Starting with the line that has "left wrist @" in the records below and stopping after the line that has "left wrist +", output every line exactly and nothing else; skip pictures.

RECORDS PROVIDED:
=== Begin Enclosure ===

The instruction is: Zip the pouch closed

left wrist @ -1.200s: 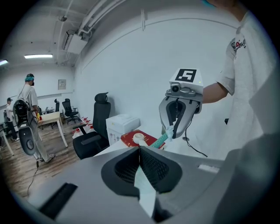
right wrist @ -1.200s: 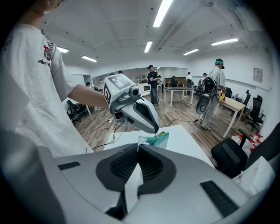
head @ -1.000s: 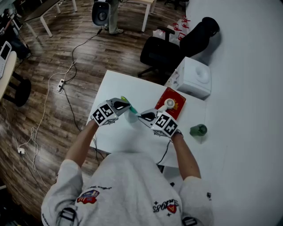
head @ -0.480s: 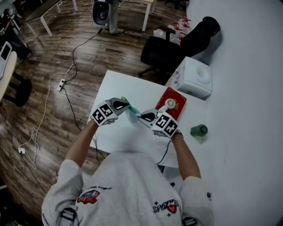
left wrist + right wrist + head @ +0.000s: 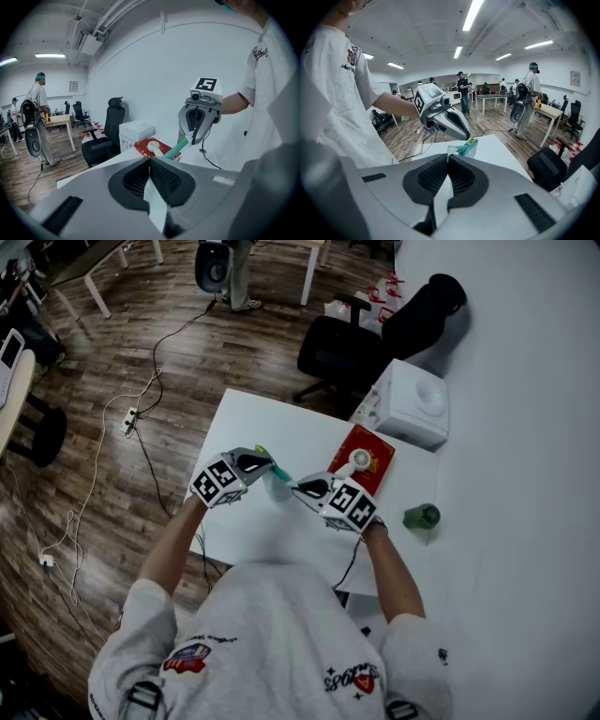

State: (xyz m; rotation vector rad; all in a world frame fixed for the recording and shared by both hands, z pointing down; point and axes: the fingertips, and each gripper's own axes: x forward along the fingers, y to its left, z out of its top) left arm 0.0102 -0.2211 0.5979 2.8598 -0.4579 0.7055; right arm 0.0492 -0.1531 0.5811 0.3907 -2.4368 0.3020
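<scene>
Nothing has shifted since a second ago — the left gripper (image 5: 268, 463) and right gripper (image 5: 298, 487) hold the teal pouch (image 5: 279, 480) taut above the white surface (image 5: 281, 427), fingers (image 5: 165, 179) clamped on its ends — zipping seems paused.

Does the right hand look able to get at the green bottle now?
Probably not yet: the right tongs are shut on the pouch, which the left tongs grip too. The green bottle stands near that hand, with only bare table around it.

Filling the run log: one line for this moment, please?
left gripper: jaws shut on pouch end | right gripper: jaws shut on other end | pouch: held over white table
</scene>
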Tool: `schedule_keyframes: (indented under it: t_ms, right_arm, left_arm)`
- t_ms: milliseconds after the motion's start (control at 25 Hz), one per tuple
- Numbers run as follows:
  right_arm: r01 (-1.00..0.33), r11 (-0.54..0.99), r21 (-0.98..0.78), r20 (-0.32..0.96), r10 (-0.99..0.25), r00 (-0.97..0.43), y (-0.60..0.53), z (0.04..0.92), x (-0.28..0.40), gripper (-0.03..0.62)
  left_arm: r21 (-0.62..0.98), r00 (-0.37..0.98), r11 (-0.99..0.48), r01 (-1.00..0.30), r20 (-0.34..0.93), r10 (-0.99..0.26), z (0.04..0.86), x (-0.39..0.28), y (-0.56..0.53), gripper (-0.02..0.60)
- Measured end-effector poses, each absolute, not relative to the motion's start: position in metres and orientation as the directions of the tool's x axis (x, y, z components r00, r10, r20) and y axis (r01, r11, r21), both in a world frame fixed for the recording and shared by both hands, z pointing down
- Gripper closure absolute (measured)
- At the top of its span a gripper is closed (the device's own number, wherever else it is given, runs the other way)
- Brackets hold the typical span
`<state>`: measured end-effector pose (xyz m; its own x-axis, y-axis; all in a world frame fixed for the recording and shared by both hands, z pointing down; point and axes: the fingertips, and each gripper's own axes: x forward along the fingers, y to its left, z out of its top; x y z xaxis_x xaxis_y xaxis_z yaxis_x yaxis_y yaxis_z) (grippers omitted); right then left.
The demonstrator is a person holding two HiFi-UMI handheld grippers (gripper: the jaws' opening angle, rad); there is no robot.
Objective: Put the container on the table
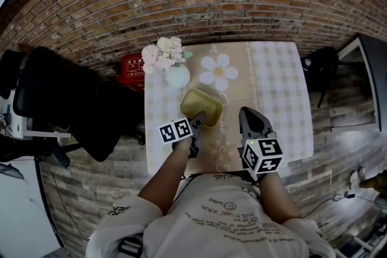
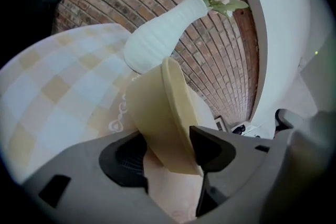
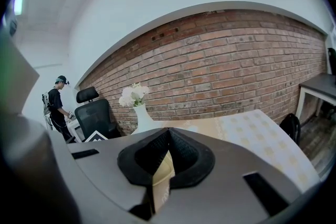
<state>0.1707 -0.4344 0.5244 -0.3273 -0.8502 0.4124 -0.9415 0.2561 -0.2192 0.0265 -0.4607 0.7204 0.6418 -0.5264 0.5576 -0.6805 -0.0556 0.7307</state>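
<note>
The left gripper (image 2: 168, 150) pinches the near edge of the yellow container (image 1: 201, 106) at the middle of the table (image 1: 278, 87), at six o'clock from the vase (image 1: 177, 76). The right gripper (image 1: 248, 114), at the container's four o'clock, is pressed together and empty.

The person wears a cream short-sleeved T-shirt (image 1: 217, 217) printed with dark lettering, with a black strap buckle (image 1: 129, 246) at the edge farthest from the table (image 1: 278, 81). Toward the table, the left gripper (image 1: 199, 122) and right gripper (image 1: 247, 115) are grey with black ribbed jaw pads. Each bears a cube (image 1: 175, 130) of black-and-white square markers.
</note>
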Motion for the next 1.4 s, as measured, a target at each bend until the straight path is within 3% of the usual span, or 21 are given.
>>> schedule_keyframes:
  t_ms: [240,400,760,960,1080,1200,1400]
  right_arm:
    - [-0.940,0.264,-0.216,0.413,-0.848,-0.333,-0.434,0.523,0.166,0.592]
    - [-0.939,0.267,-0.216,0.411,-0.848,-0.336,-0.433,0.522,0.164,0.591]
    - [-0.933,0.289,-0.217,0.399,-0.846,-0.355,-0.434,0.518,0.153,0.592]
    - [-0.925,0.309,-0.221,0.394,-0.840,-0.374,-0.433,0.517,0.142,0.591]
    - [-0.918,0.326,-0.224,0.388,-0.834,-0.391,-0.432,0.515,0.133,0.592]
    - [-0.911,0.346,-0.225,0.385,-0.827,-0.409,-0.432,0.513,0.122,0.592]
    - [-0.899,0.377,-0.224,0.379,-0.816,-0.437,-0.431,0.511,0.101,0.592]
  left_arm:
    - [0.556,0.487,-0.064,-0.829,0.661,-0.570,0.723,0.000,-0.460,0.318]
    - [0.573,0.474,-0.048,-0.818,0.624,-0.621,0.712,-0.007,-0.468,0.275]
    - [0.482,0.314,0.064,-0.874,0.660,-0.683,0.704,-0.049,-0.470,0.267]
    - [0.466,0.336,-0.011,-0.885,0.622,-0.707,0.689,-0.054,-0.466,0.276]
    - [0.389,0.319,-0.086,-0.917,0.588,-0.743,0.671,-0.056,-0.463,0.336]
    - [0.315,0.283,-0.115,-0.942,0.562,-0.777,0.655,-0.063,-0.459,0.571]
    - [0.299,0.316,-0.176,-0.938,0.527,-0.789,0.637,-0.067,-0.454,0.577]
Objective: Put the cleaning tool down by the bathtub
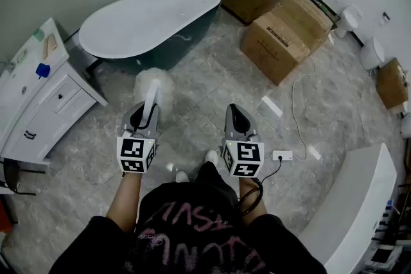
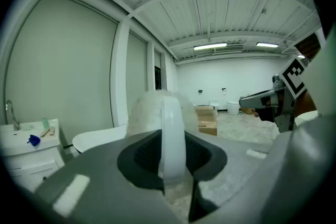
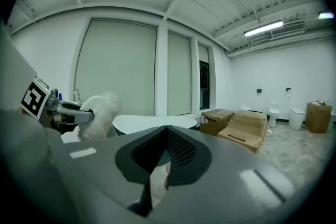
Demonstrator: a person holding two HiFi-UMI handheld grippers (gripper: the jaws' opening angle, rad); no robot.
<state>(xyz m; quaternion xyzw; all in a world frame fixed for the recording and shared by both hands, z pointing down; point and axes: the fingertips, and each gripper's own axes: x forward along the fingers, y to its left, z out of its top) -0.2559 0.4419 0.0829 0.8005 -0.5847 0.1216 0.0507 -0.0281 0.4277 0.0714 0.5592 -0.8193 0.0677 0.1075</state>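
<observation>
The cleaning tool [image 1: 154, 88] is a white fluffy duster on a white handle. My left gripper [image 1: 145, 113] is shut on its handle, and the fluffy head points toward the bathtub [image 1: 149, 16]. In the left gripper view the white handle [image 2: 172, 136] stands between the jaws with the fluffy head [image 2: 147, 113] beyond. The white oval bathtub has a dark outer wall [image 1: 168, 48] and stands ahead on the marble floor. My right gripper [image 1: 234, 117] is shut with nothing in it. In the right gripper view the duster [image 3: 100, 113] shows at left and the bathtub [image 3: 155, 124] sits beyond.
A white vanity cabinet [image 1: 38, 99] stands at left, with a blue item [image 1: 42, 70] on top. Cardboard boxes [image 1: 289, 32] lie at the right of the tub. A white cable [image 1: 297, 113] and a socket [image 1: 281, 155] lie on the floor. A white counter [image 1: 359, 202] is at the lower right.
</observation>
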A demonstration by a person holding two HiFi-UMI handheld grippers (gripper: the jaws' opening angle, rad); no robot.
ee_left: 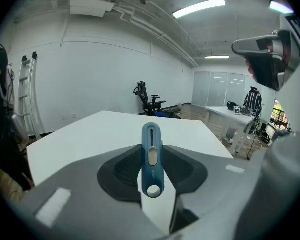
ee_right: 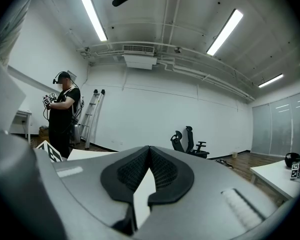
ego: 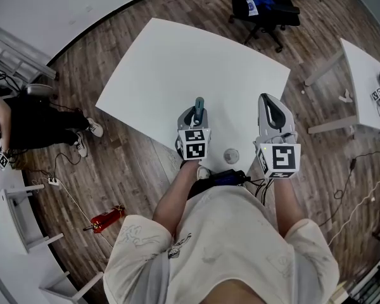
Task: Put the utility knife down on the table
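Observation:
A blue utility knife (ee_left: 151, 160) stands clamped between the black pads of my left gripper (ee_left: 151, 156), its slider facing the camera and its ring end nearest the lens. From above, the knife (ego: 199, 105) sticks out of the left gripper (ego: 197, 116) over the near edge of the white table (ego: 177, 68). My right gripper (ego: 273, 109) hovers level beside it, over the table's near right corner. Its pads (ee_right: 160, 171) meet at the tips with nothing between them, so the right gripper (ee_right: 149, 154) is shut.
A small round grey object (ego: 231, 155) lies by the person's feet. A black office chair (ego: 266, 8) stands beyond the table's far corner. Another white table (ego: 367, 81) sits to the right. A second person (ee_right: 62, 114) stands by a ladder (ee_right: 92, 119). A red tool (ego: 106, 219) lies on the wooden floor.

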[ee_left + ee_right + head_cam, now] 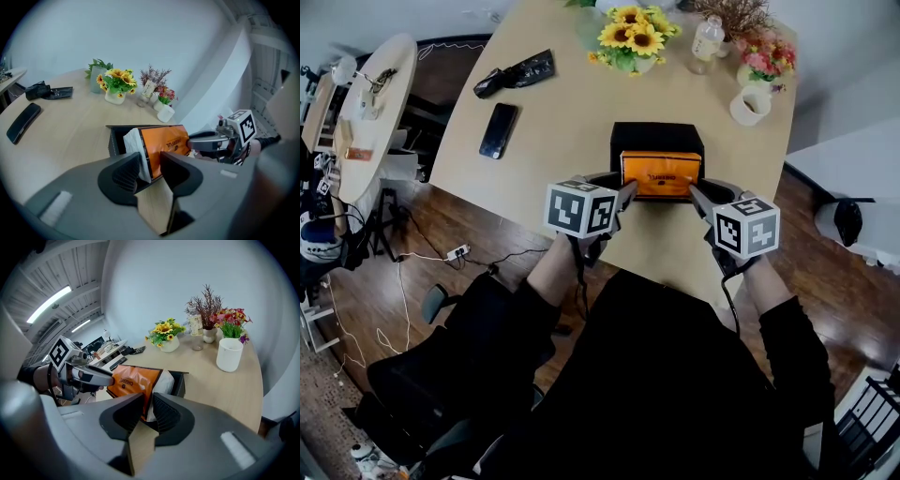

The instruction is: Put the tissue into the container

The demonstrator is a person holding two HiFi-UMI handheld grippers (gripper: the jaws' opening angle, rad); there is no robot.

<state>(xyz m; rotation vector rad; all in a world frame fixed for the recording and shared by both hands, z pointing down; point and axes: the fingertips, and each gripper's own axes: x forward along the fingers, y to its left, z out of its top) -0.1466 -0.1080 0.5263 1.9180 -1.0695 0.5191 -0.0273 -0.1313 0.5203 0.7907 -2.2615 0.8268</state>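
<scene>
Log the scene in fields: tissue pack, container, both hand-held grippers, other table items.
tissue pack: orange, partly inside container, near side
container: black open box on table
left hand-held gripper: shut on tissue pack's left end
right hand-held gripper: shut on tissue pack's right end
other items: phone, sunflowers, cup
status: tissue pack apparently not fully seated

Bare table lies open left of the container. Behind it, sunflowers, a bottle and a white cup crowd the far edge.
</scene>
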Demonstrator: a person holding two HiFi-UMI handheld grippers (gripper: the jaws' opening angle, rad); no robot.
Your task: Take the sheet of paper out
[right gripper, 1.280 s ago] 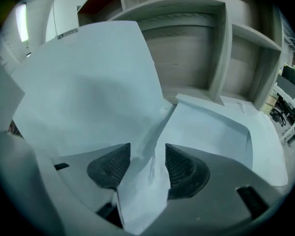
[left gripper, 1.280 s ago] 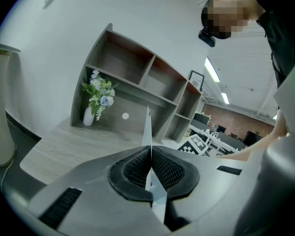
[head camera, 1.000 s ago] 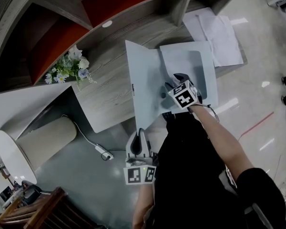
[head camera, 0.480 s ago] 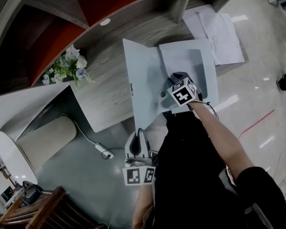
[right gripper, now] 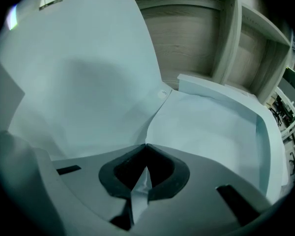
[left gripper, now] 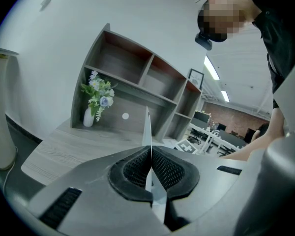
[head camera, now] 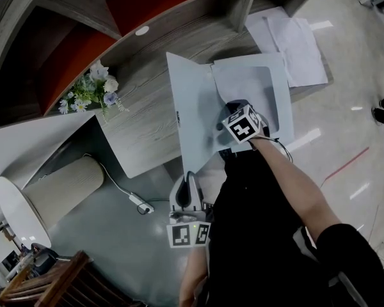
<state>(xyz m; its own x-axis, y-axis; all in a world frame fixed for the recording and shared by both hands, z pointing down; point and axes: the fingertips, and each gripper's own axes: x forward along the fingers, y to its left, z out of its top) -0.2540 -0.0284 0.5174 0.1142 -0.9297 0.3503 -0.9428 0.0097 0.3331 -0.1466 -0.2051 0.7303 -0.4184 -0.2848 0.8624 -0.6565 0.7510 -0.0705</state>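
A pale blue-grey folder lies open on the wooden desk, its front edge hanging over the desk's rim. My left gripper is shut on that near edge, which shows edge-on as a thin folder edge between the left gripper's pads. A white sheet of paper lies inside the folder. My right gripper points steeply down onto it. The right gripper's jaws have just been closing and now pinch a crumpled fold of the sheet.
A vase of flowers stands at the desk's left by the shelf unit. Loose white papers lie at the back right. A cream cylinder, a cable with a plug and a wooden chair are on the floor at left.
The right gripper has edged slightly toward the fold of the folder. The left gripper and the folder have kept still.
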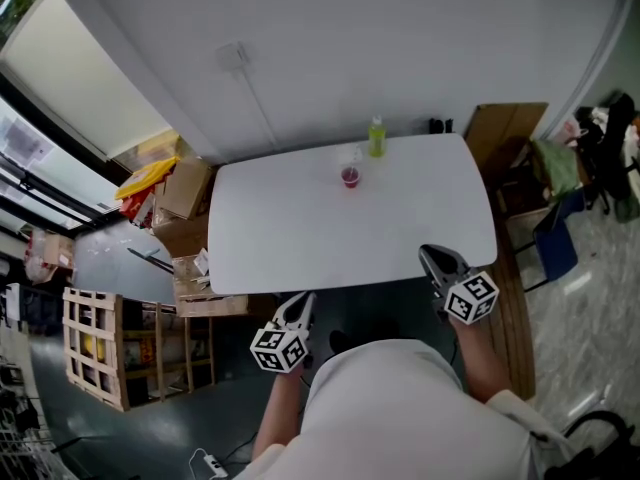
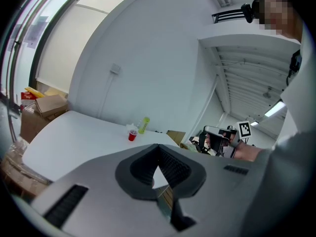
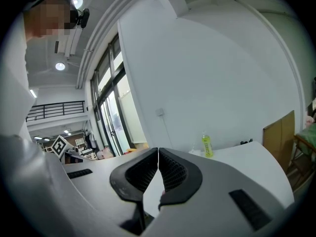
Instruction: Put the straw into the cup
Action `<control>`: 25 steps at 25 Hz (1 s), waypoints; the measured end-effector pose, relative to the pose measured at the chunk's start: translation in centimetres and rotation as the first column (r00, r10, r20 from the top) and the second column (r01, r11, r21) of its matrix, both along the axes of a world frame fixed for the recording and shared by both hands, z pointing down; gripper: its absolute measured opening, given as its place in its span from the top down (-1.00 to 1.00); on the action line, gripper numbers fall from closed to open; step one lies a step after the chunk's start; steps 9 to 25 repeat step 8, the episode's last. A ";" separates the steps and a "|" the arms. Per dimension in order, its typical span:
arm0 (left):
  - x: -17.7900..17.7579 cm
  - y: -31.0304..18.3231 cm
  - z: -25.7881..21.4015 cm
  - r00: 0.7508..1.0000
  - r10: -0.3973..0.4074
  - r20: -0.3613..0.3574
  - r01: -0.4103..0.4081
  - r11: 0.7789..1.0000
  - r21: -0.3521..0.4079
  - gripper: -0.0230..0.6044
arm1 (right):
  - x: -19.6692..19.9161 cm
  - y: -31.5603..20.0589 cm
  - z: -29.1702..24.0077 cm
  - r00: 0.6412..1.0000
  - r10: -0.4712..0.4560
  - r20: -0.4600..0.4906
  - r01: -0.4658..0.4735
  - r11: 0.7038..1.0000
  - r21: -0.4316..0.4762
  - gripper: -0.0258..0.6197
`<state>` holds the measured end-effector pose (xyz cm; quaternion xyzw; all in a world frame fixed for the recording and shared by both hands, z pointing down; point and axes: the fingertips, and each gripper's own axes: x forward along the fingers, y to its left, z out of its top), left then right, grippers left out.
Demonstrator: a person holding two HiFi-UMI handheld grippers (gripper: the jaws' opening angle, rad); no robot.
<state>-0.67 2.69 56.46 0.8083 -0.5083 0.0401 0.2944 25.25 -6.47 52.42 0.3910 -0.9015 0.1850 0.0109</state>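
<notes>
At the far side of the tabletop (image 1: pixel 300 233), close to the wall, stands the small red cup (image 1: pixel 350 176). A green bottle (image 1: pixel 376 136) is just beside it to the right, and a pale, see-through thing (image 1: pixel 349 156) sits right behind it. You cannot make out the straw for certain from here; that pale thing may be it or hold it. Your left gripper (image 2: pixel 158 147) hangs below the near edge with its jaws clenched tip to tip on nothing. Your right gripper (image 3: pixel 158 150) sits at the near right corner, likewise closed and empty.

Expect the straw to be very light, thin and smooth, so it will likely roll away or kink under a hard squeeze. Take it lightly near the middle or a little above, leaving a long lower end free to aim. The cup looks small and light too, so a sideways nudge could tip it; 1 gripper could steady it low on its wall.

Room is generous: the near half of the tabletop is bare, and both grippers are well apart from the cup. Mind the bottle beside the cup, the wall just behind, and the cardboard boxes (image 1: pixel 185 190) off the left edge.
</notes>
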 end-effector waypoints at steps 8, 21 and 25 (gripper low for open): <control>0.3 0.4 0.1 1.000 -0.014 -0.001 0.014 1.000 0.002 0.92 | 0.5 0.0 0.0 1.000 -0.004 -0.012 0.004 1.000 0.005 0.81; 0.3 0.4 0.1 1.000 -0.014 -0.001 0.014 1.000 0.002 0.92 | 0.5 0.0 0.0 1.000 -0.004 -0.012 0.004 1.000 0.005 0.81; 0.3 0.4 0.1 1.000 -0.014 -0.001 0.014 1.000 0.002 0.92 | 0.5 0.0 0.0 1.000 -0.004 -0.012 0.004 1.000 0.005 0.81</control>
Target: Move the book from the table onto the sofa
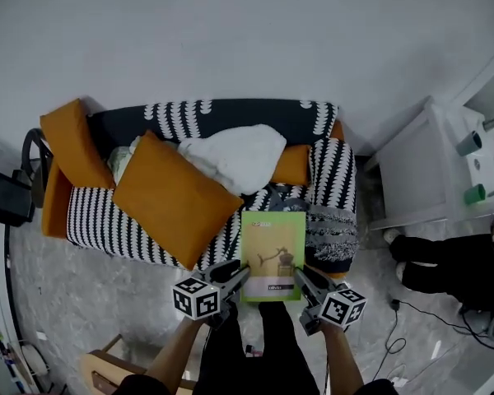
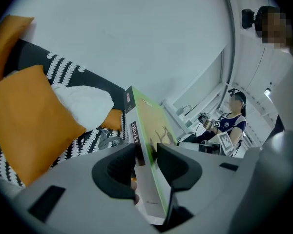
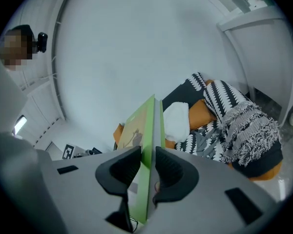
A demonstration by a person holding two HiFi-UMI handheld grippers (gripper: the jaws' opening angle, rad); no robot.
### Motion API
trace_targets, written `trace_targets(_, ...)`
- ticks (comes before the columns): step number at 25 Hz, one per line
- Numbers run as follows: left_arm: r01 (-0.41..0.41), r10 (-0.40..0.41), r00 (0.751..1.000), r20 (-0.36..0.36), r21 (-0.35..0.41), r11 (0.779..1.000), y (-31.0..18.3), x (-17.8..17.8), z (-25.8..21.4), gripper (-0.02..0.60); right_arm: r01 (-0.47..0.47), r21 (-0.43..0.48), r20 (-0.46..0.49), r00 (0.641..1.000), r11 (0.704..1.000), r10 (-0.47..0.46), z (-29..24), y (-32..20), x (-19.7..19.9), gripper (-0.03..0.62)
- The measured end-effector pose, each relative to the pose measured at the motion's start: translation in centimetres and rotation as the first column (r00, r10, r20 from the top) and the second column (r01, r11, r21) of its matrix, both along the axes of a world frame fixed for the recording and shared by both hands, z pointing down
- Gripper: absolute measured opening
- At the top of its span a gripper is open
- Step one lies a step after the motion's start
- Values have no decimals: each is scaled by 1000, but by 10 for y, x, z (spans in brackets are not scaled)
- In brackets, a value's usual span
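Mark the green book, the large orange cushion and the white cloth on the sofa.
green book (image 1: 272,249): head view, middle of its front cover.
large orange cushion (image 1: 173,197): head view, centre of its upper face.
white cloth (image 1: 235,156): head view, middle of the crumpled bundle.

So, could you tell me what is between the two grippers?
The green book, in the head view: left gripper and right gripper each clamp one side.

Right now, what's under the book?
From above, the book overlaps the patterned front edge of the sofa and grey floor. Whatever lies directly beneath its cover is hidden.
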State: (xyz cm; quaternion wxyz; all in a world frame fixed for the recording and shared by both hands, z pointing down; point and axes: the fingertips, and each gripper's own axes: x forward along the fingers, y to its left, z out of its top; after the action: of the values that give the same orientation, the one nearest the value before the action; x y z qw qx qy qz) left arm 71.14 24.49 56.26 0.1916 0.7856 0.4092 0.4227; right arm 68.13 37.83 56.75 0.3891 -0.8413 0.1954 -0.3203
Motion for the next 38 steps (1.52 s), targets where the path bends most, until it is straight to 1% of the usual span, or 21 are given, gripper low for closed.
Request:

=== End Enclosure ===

WRITTEN RESPONSE:
left wrist @ -1.200s: 
right wrist @ -1.200s: 
head @ -1.000s: 
head @ -0.480s: 
left wrist + right wrist + head @ +0.000s: 

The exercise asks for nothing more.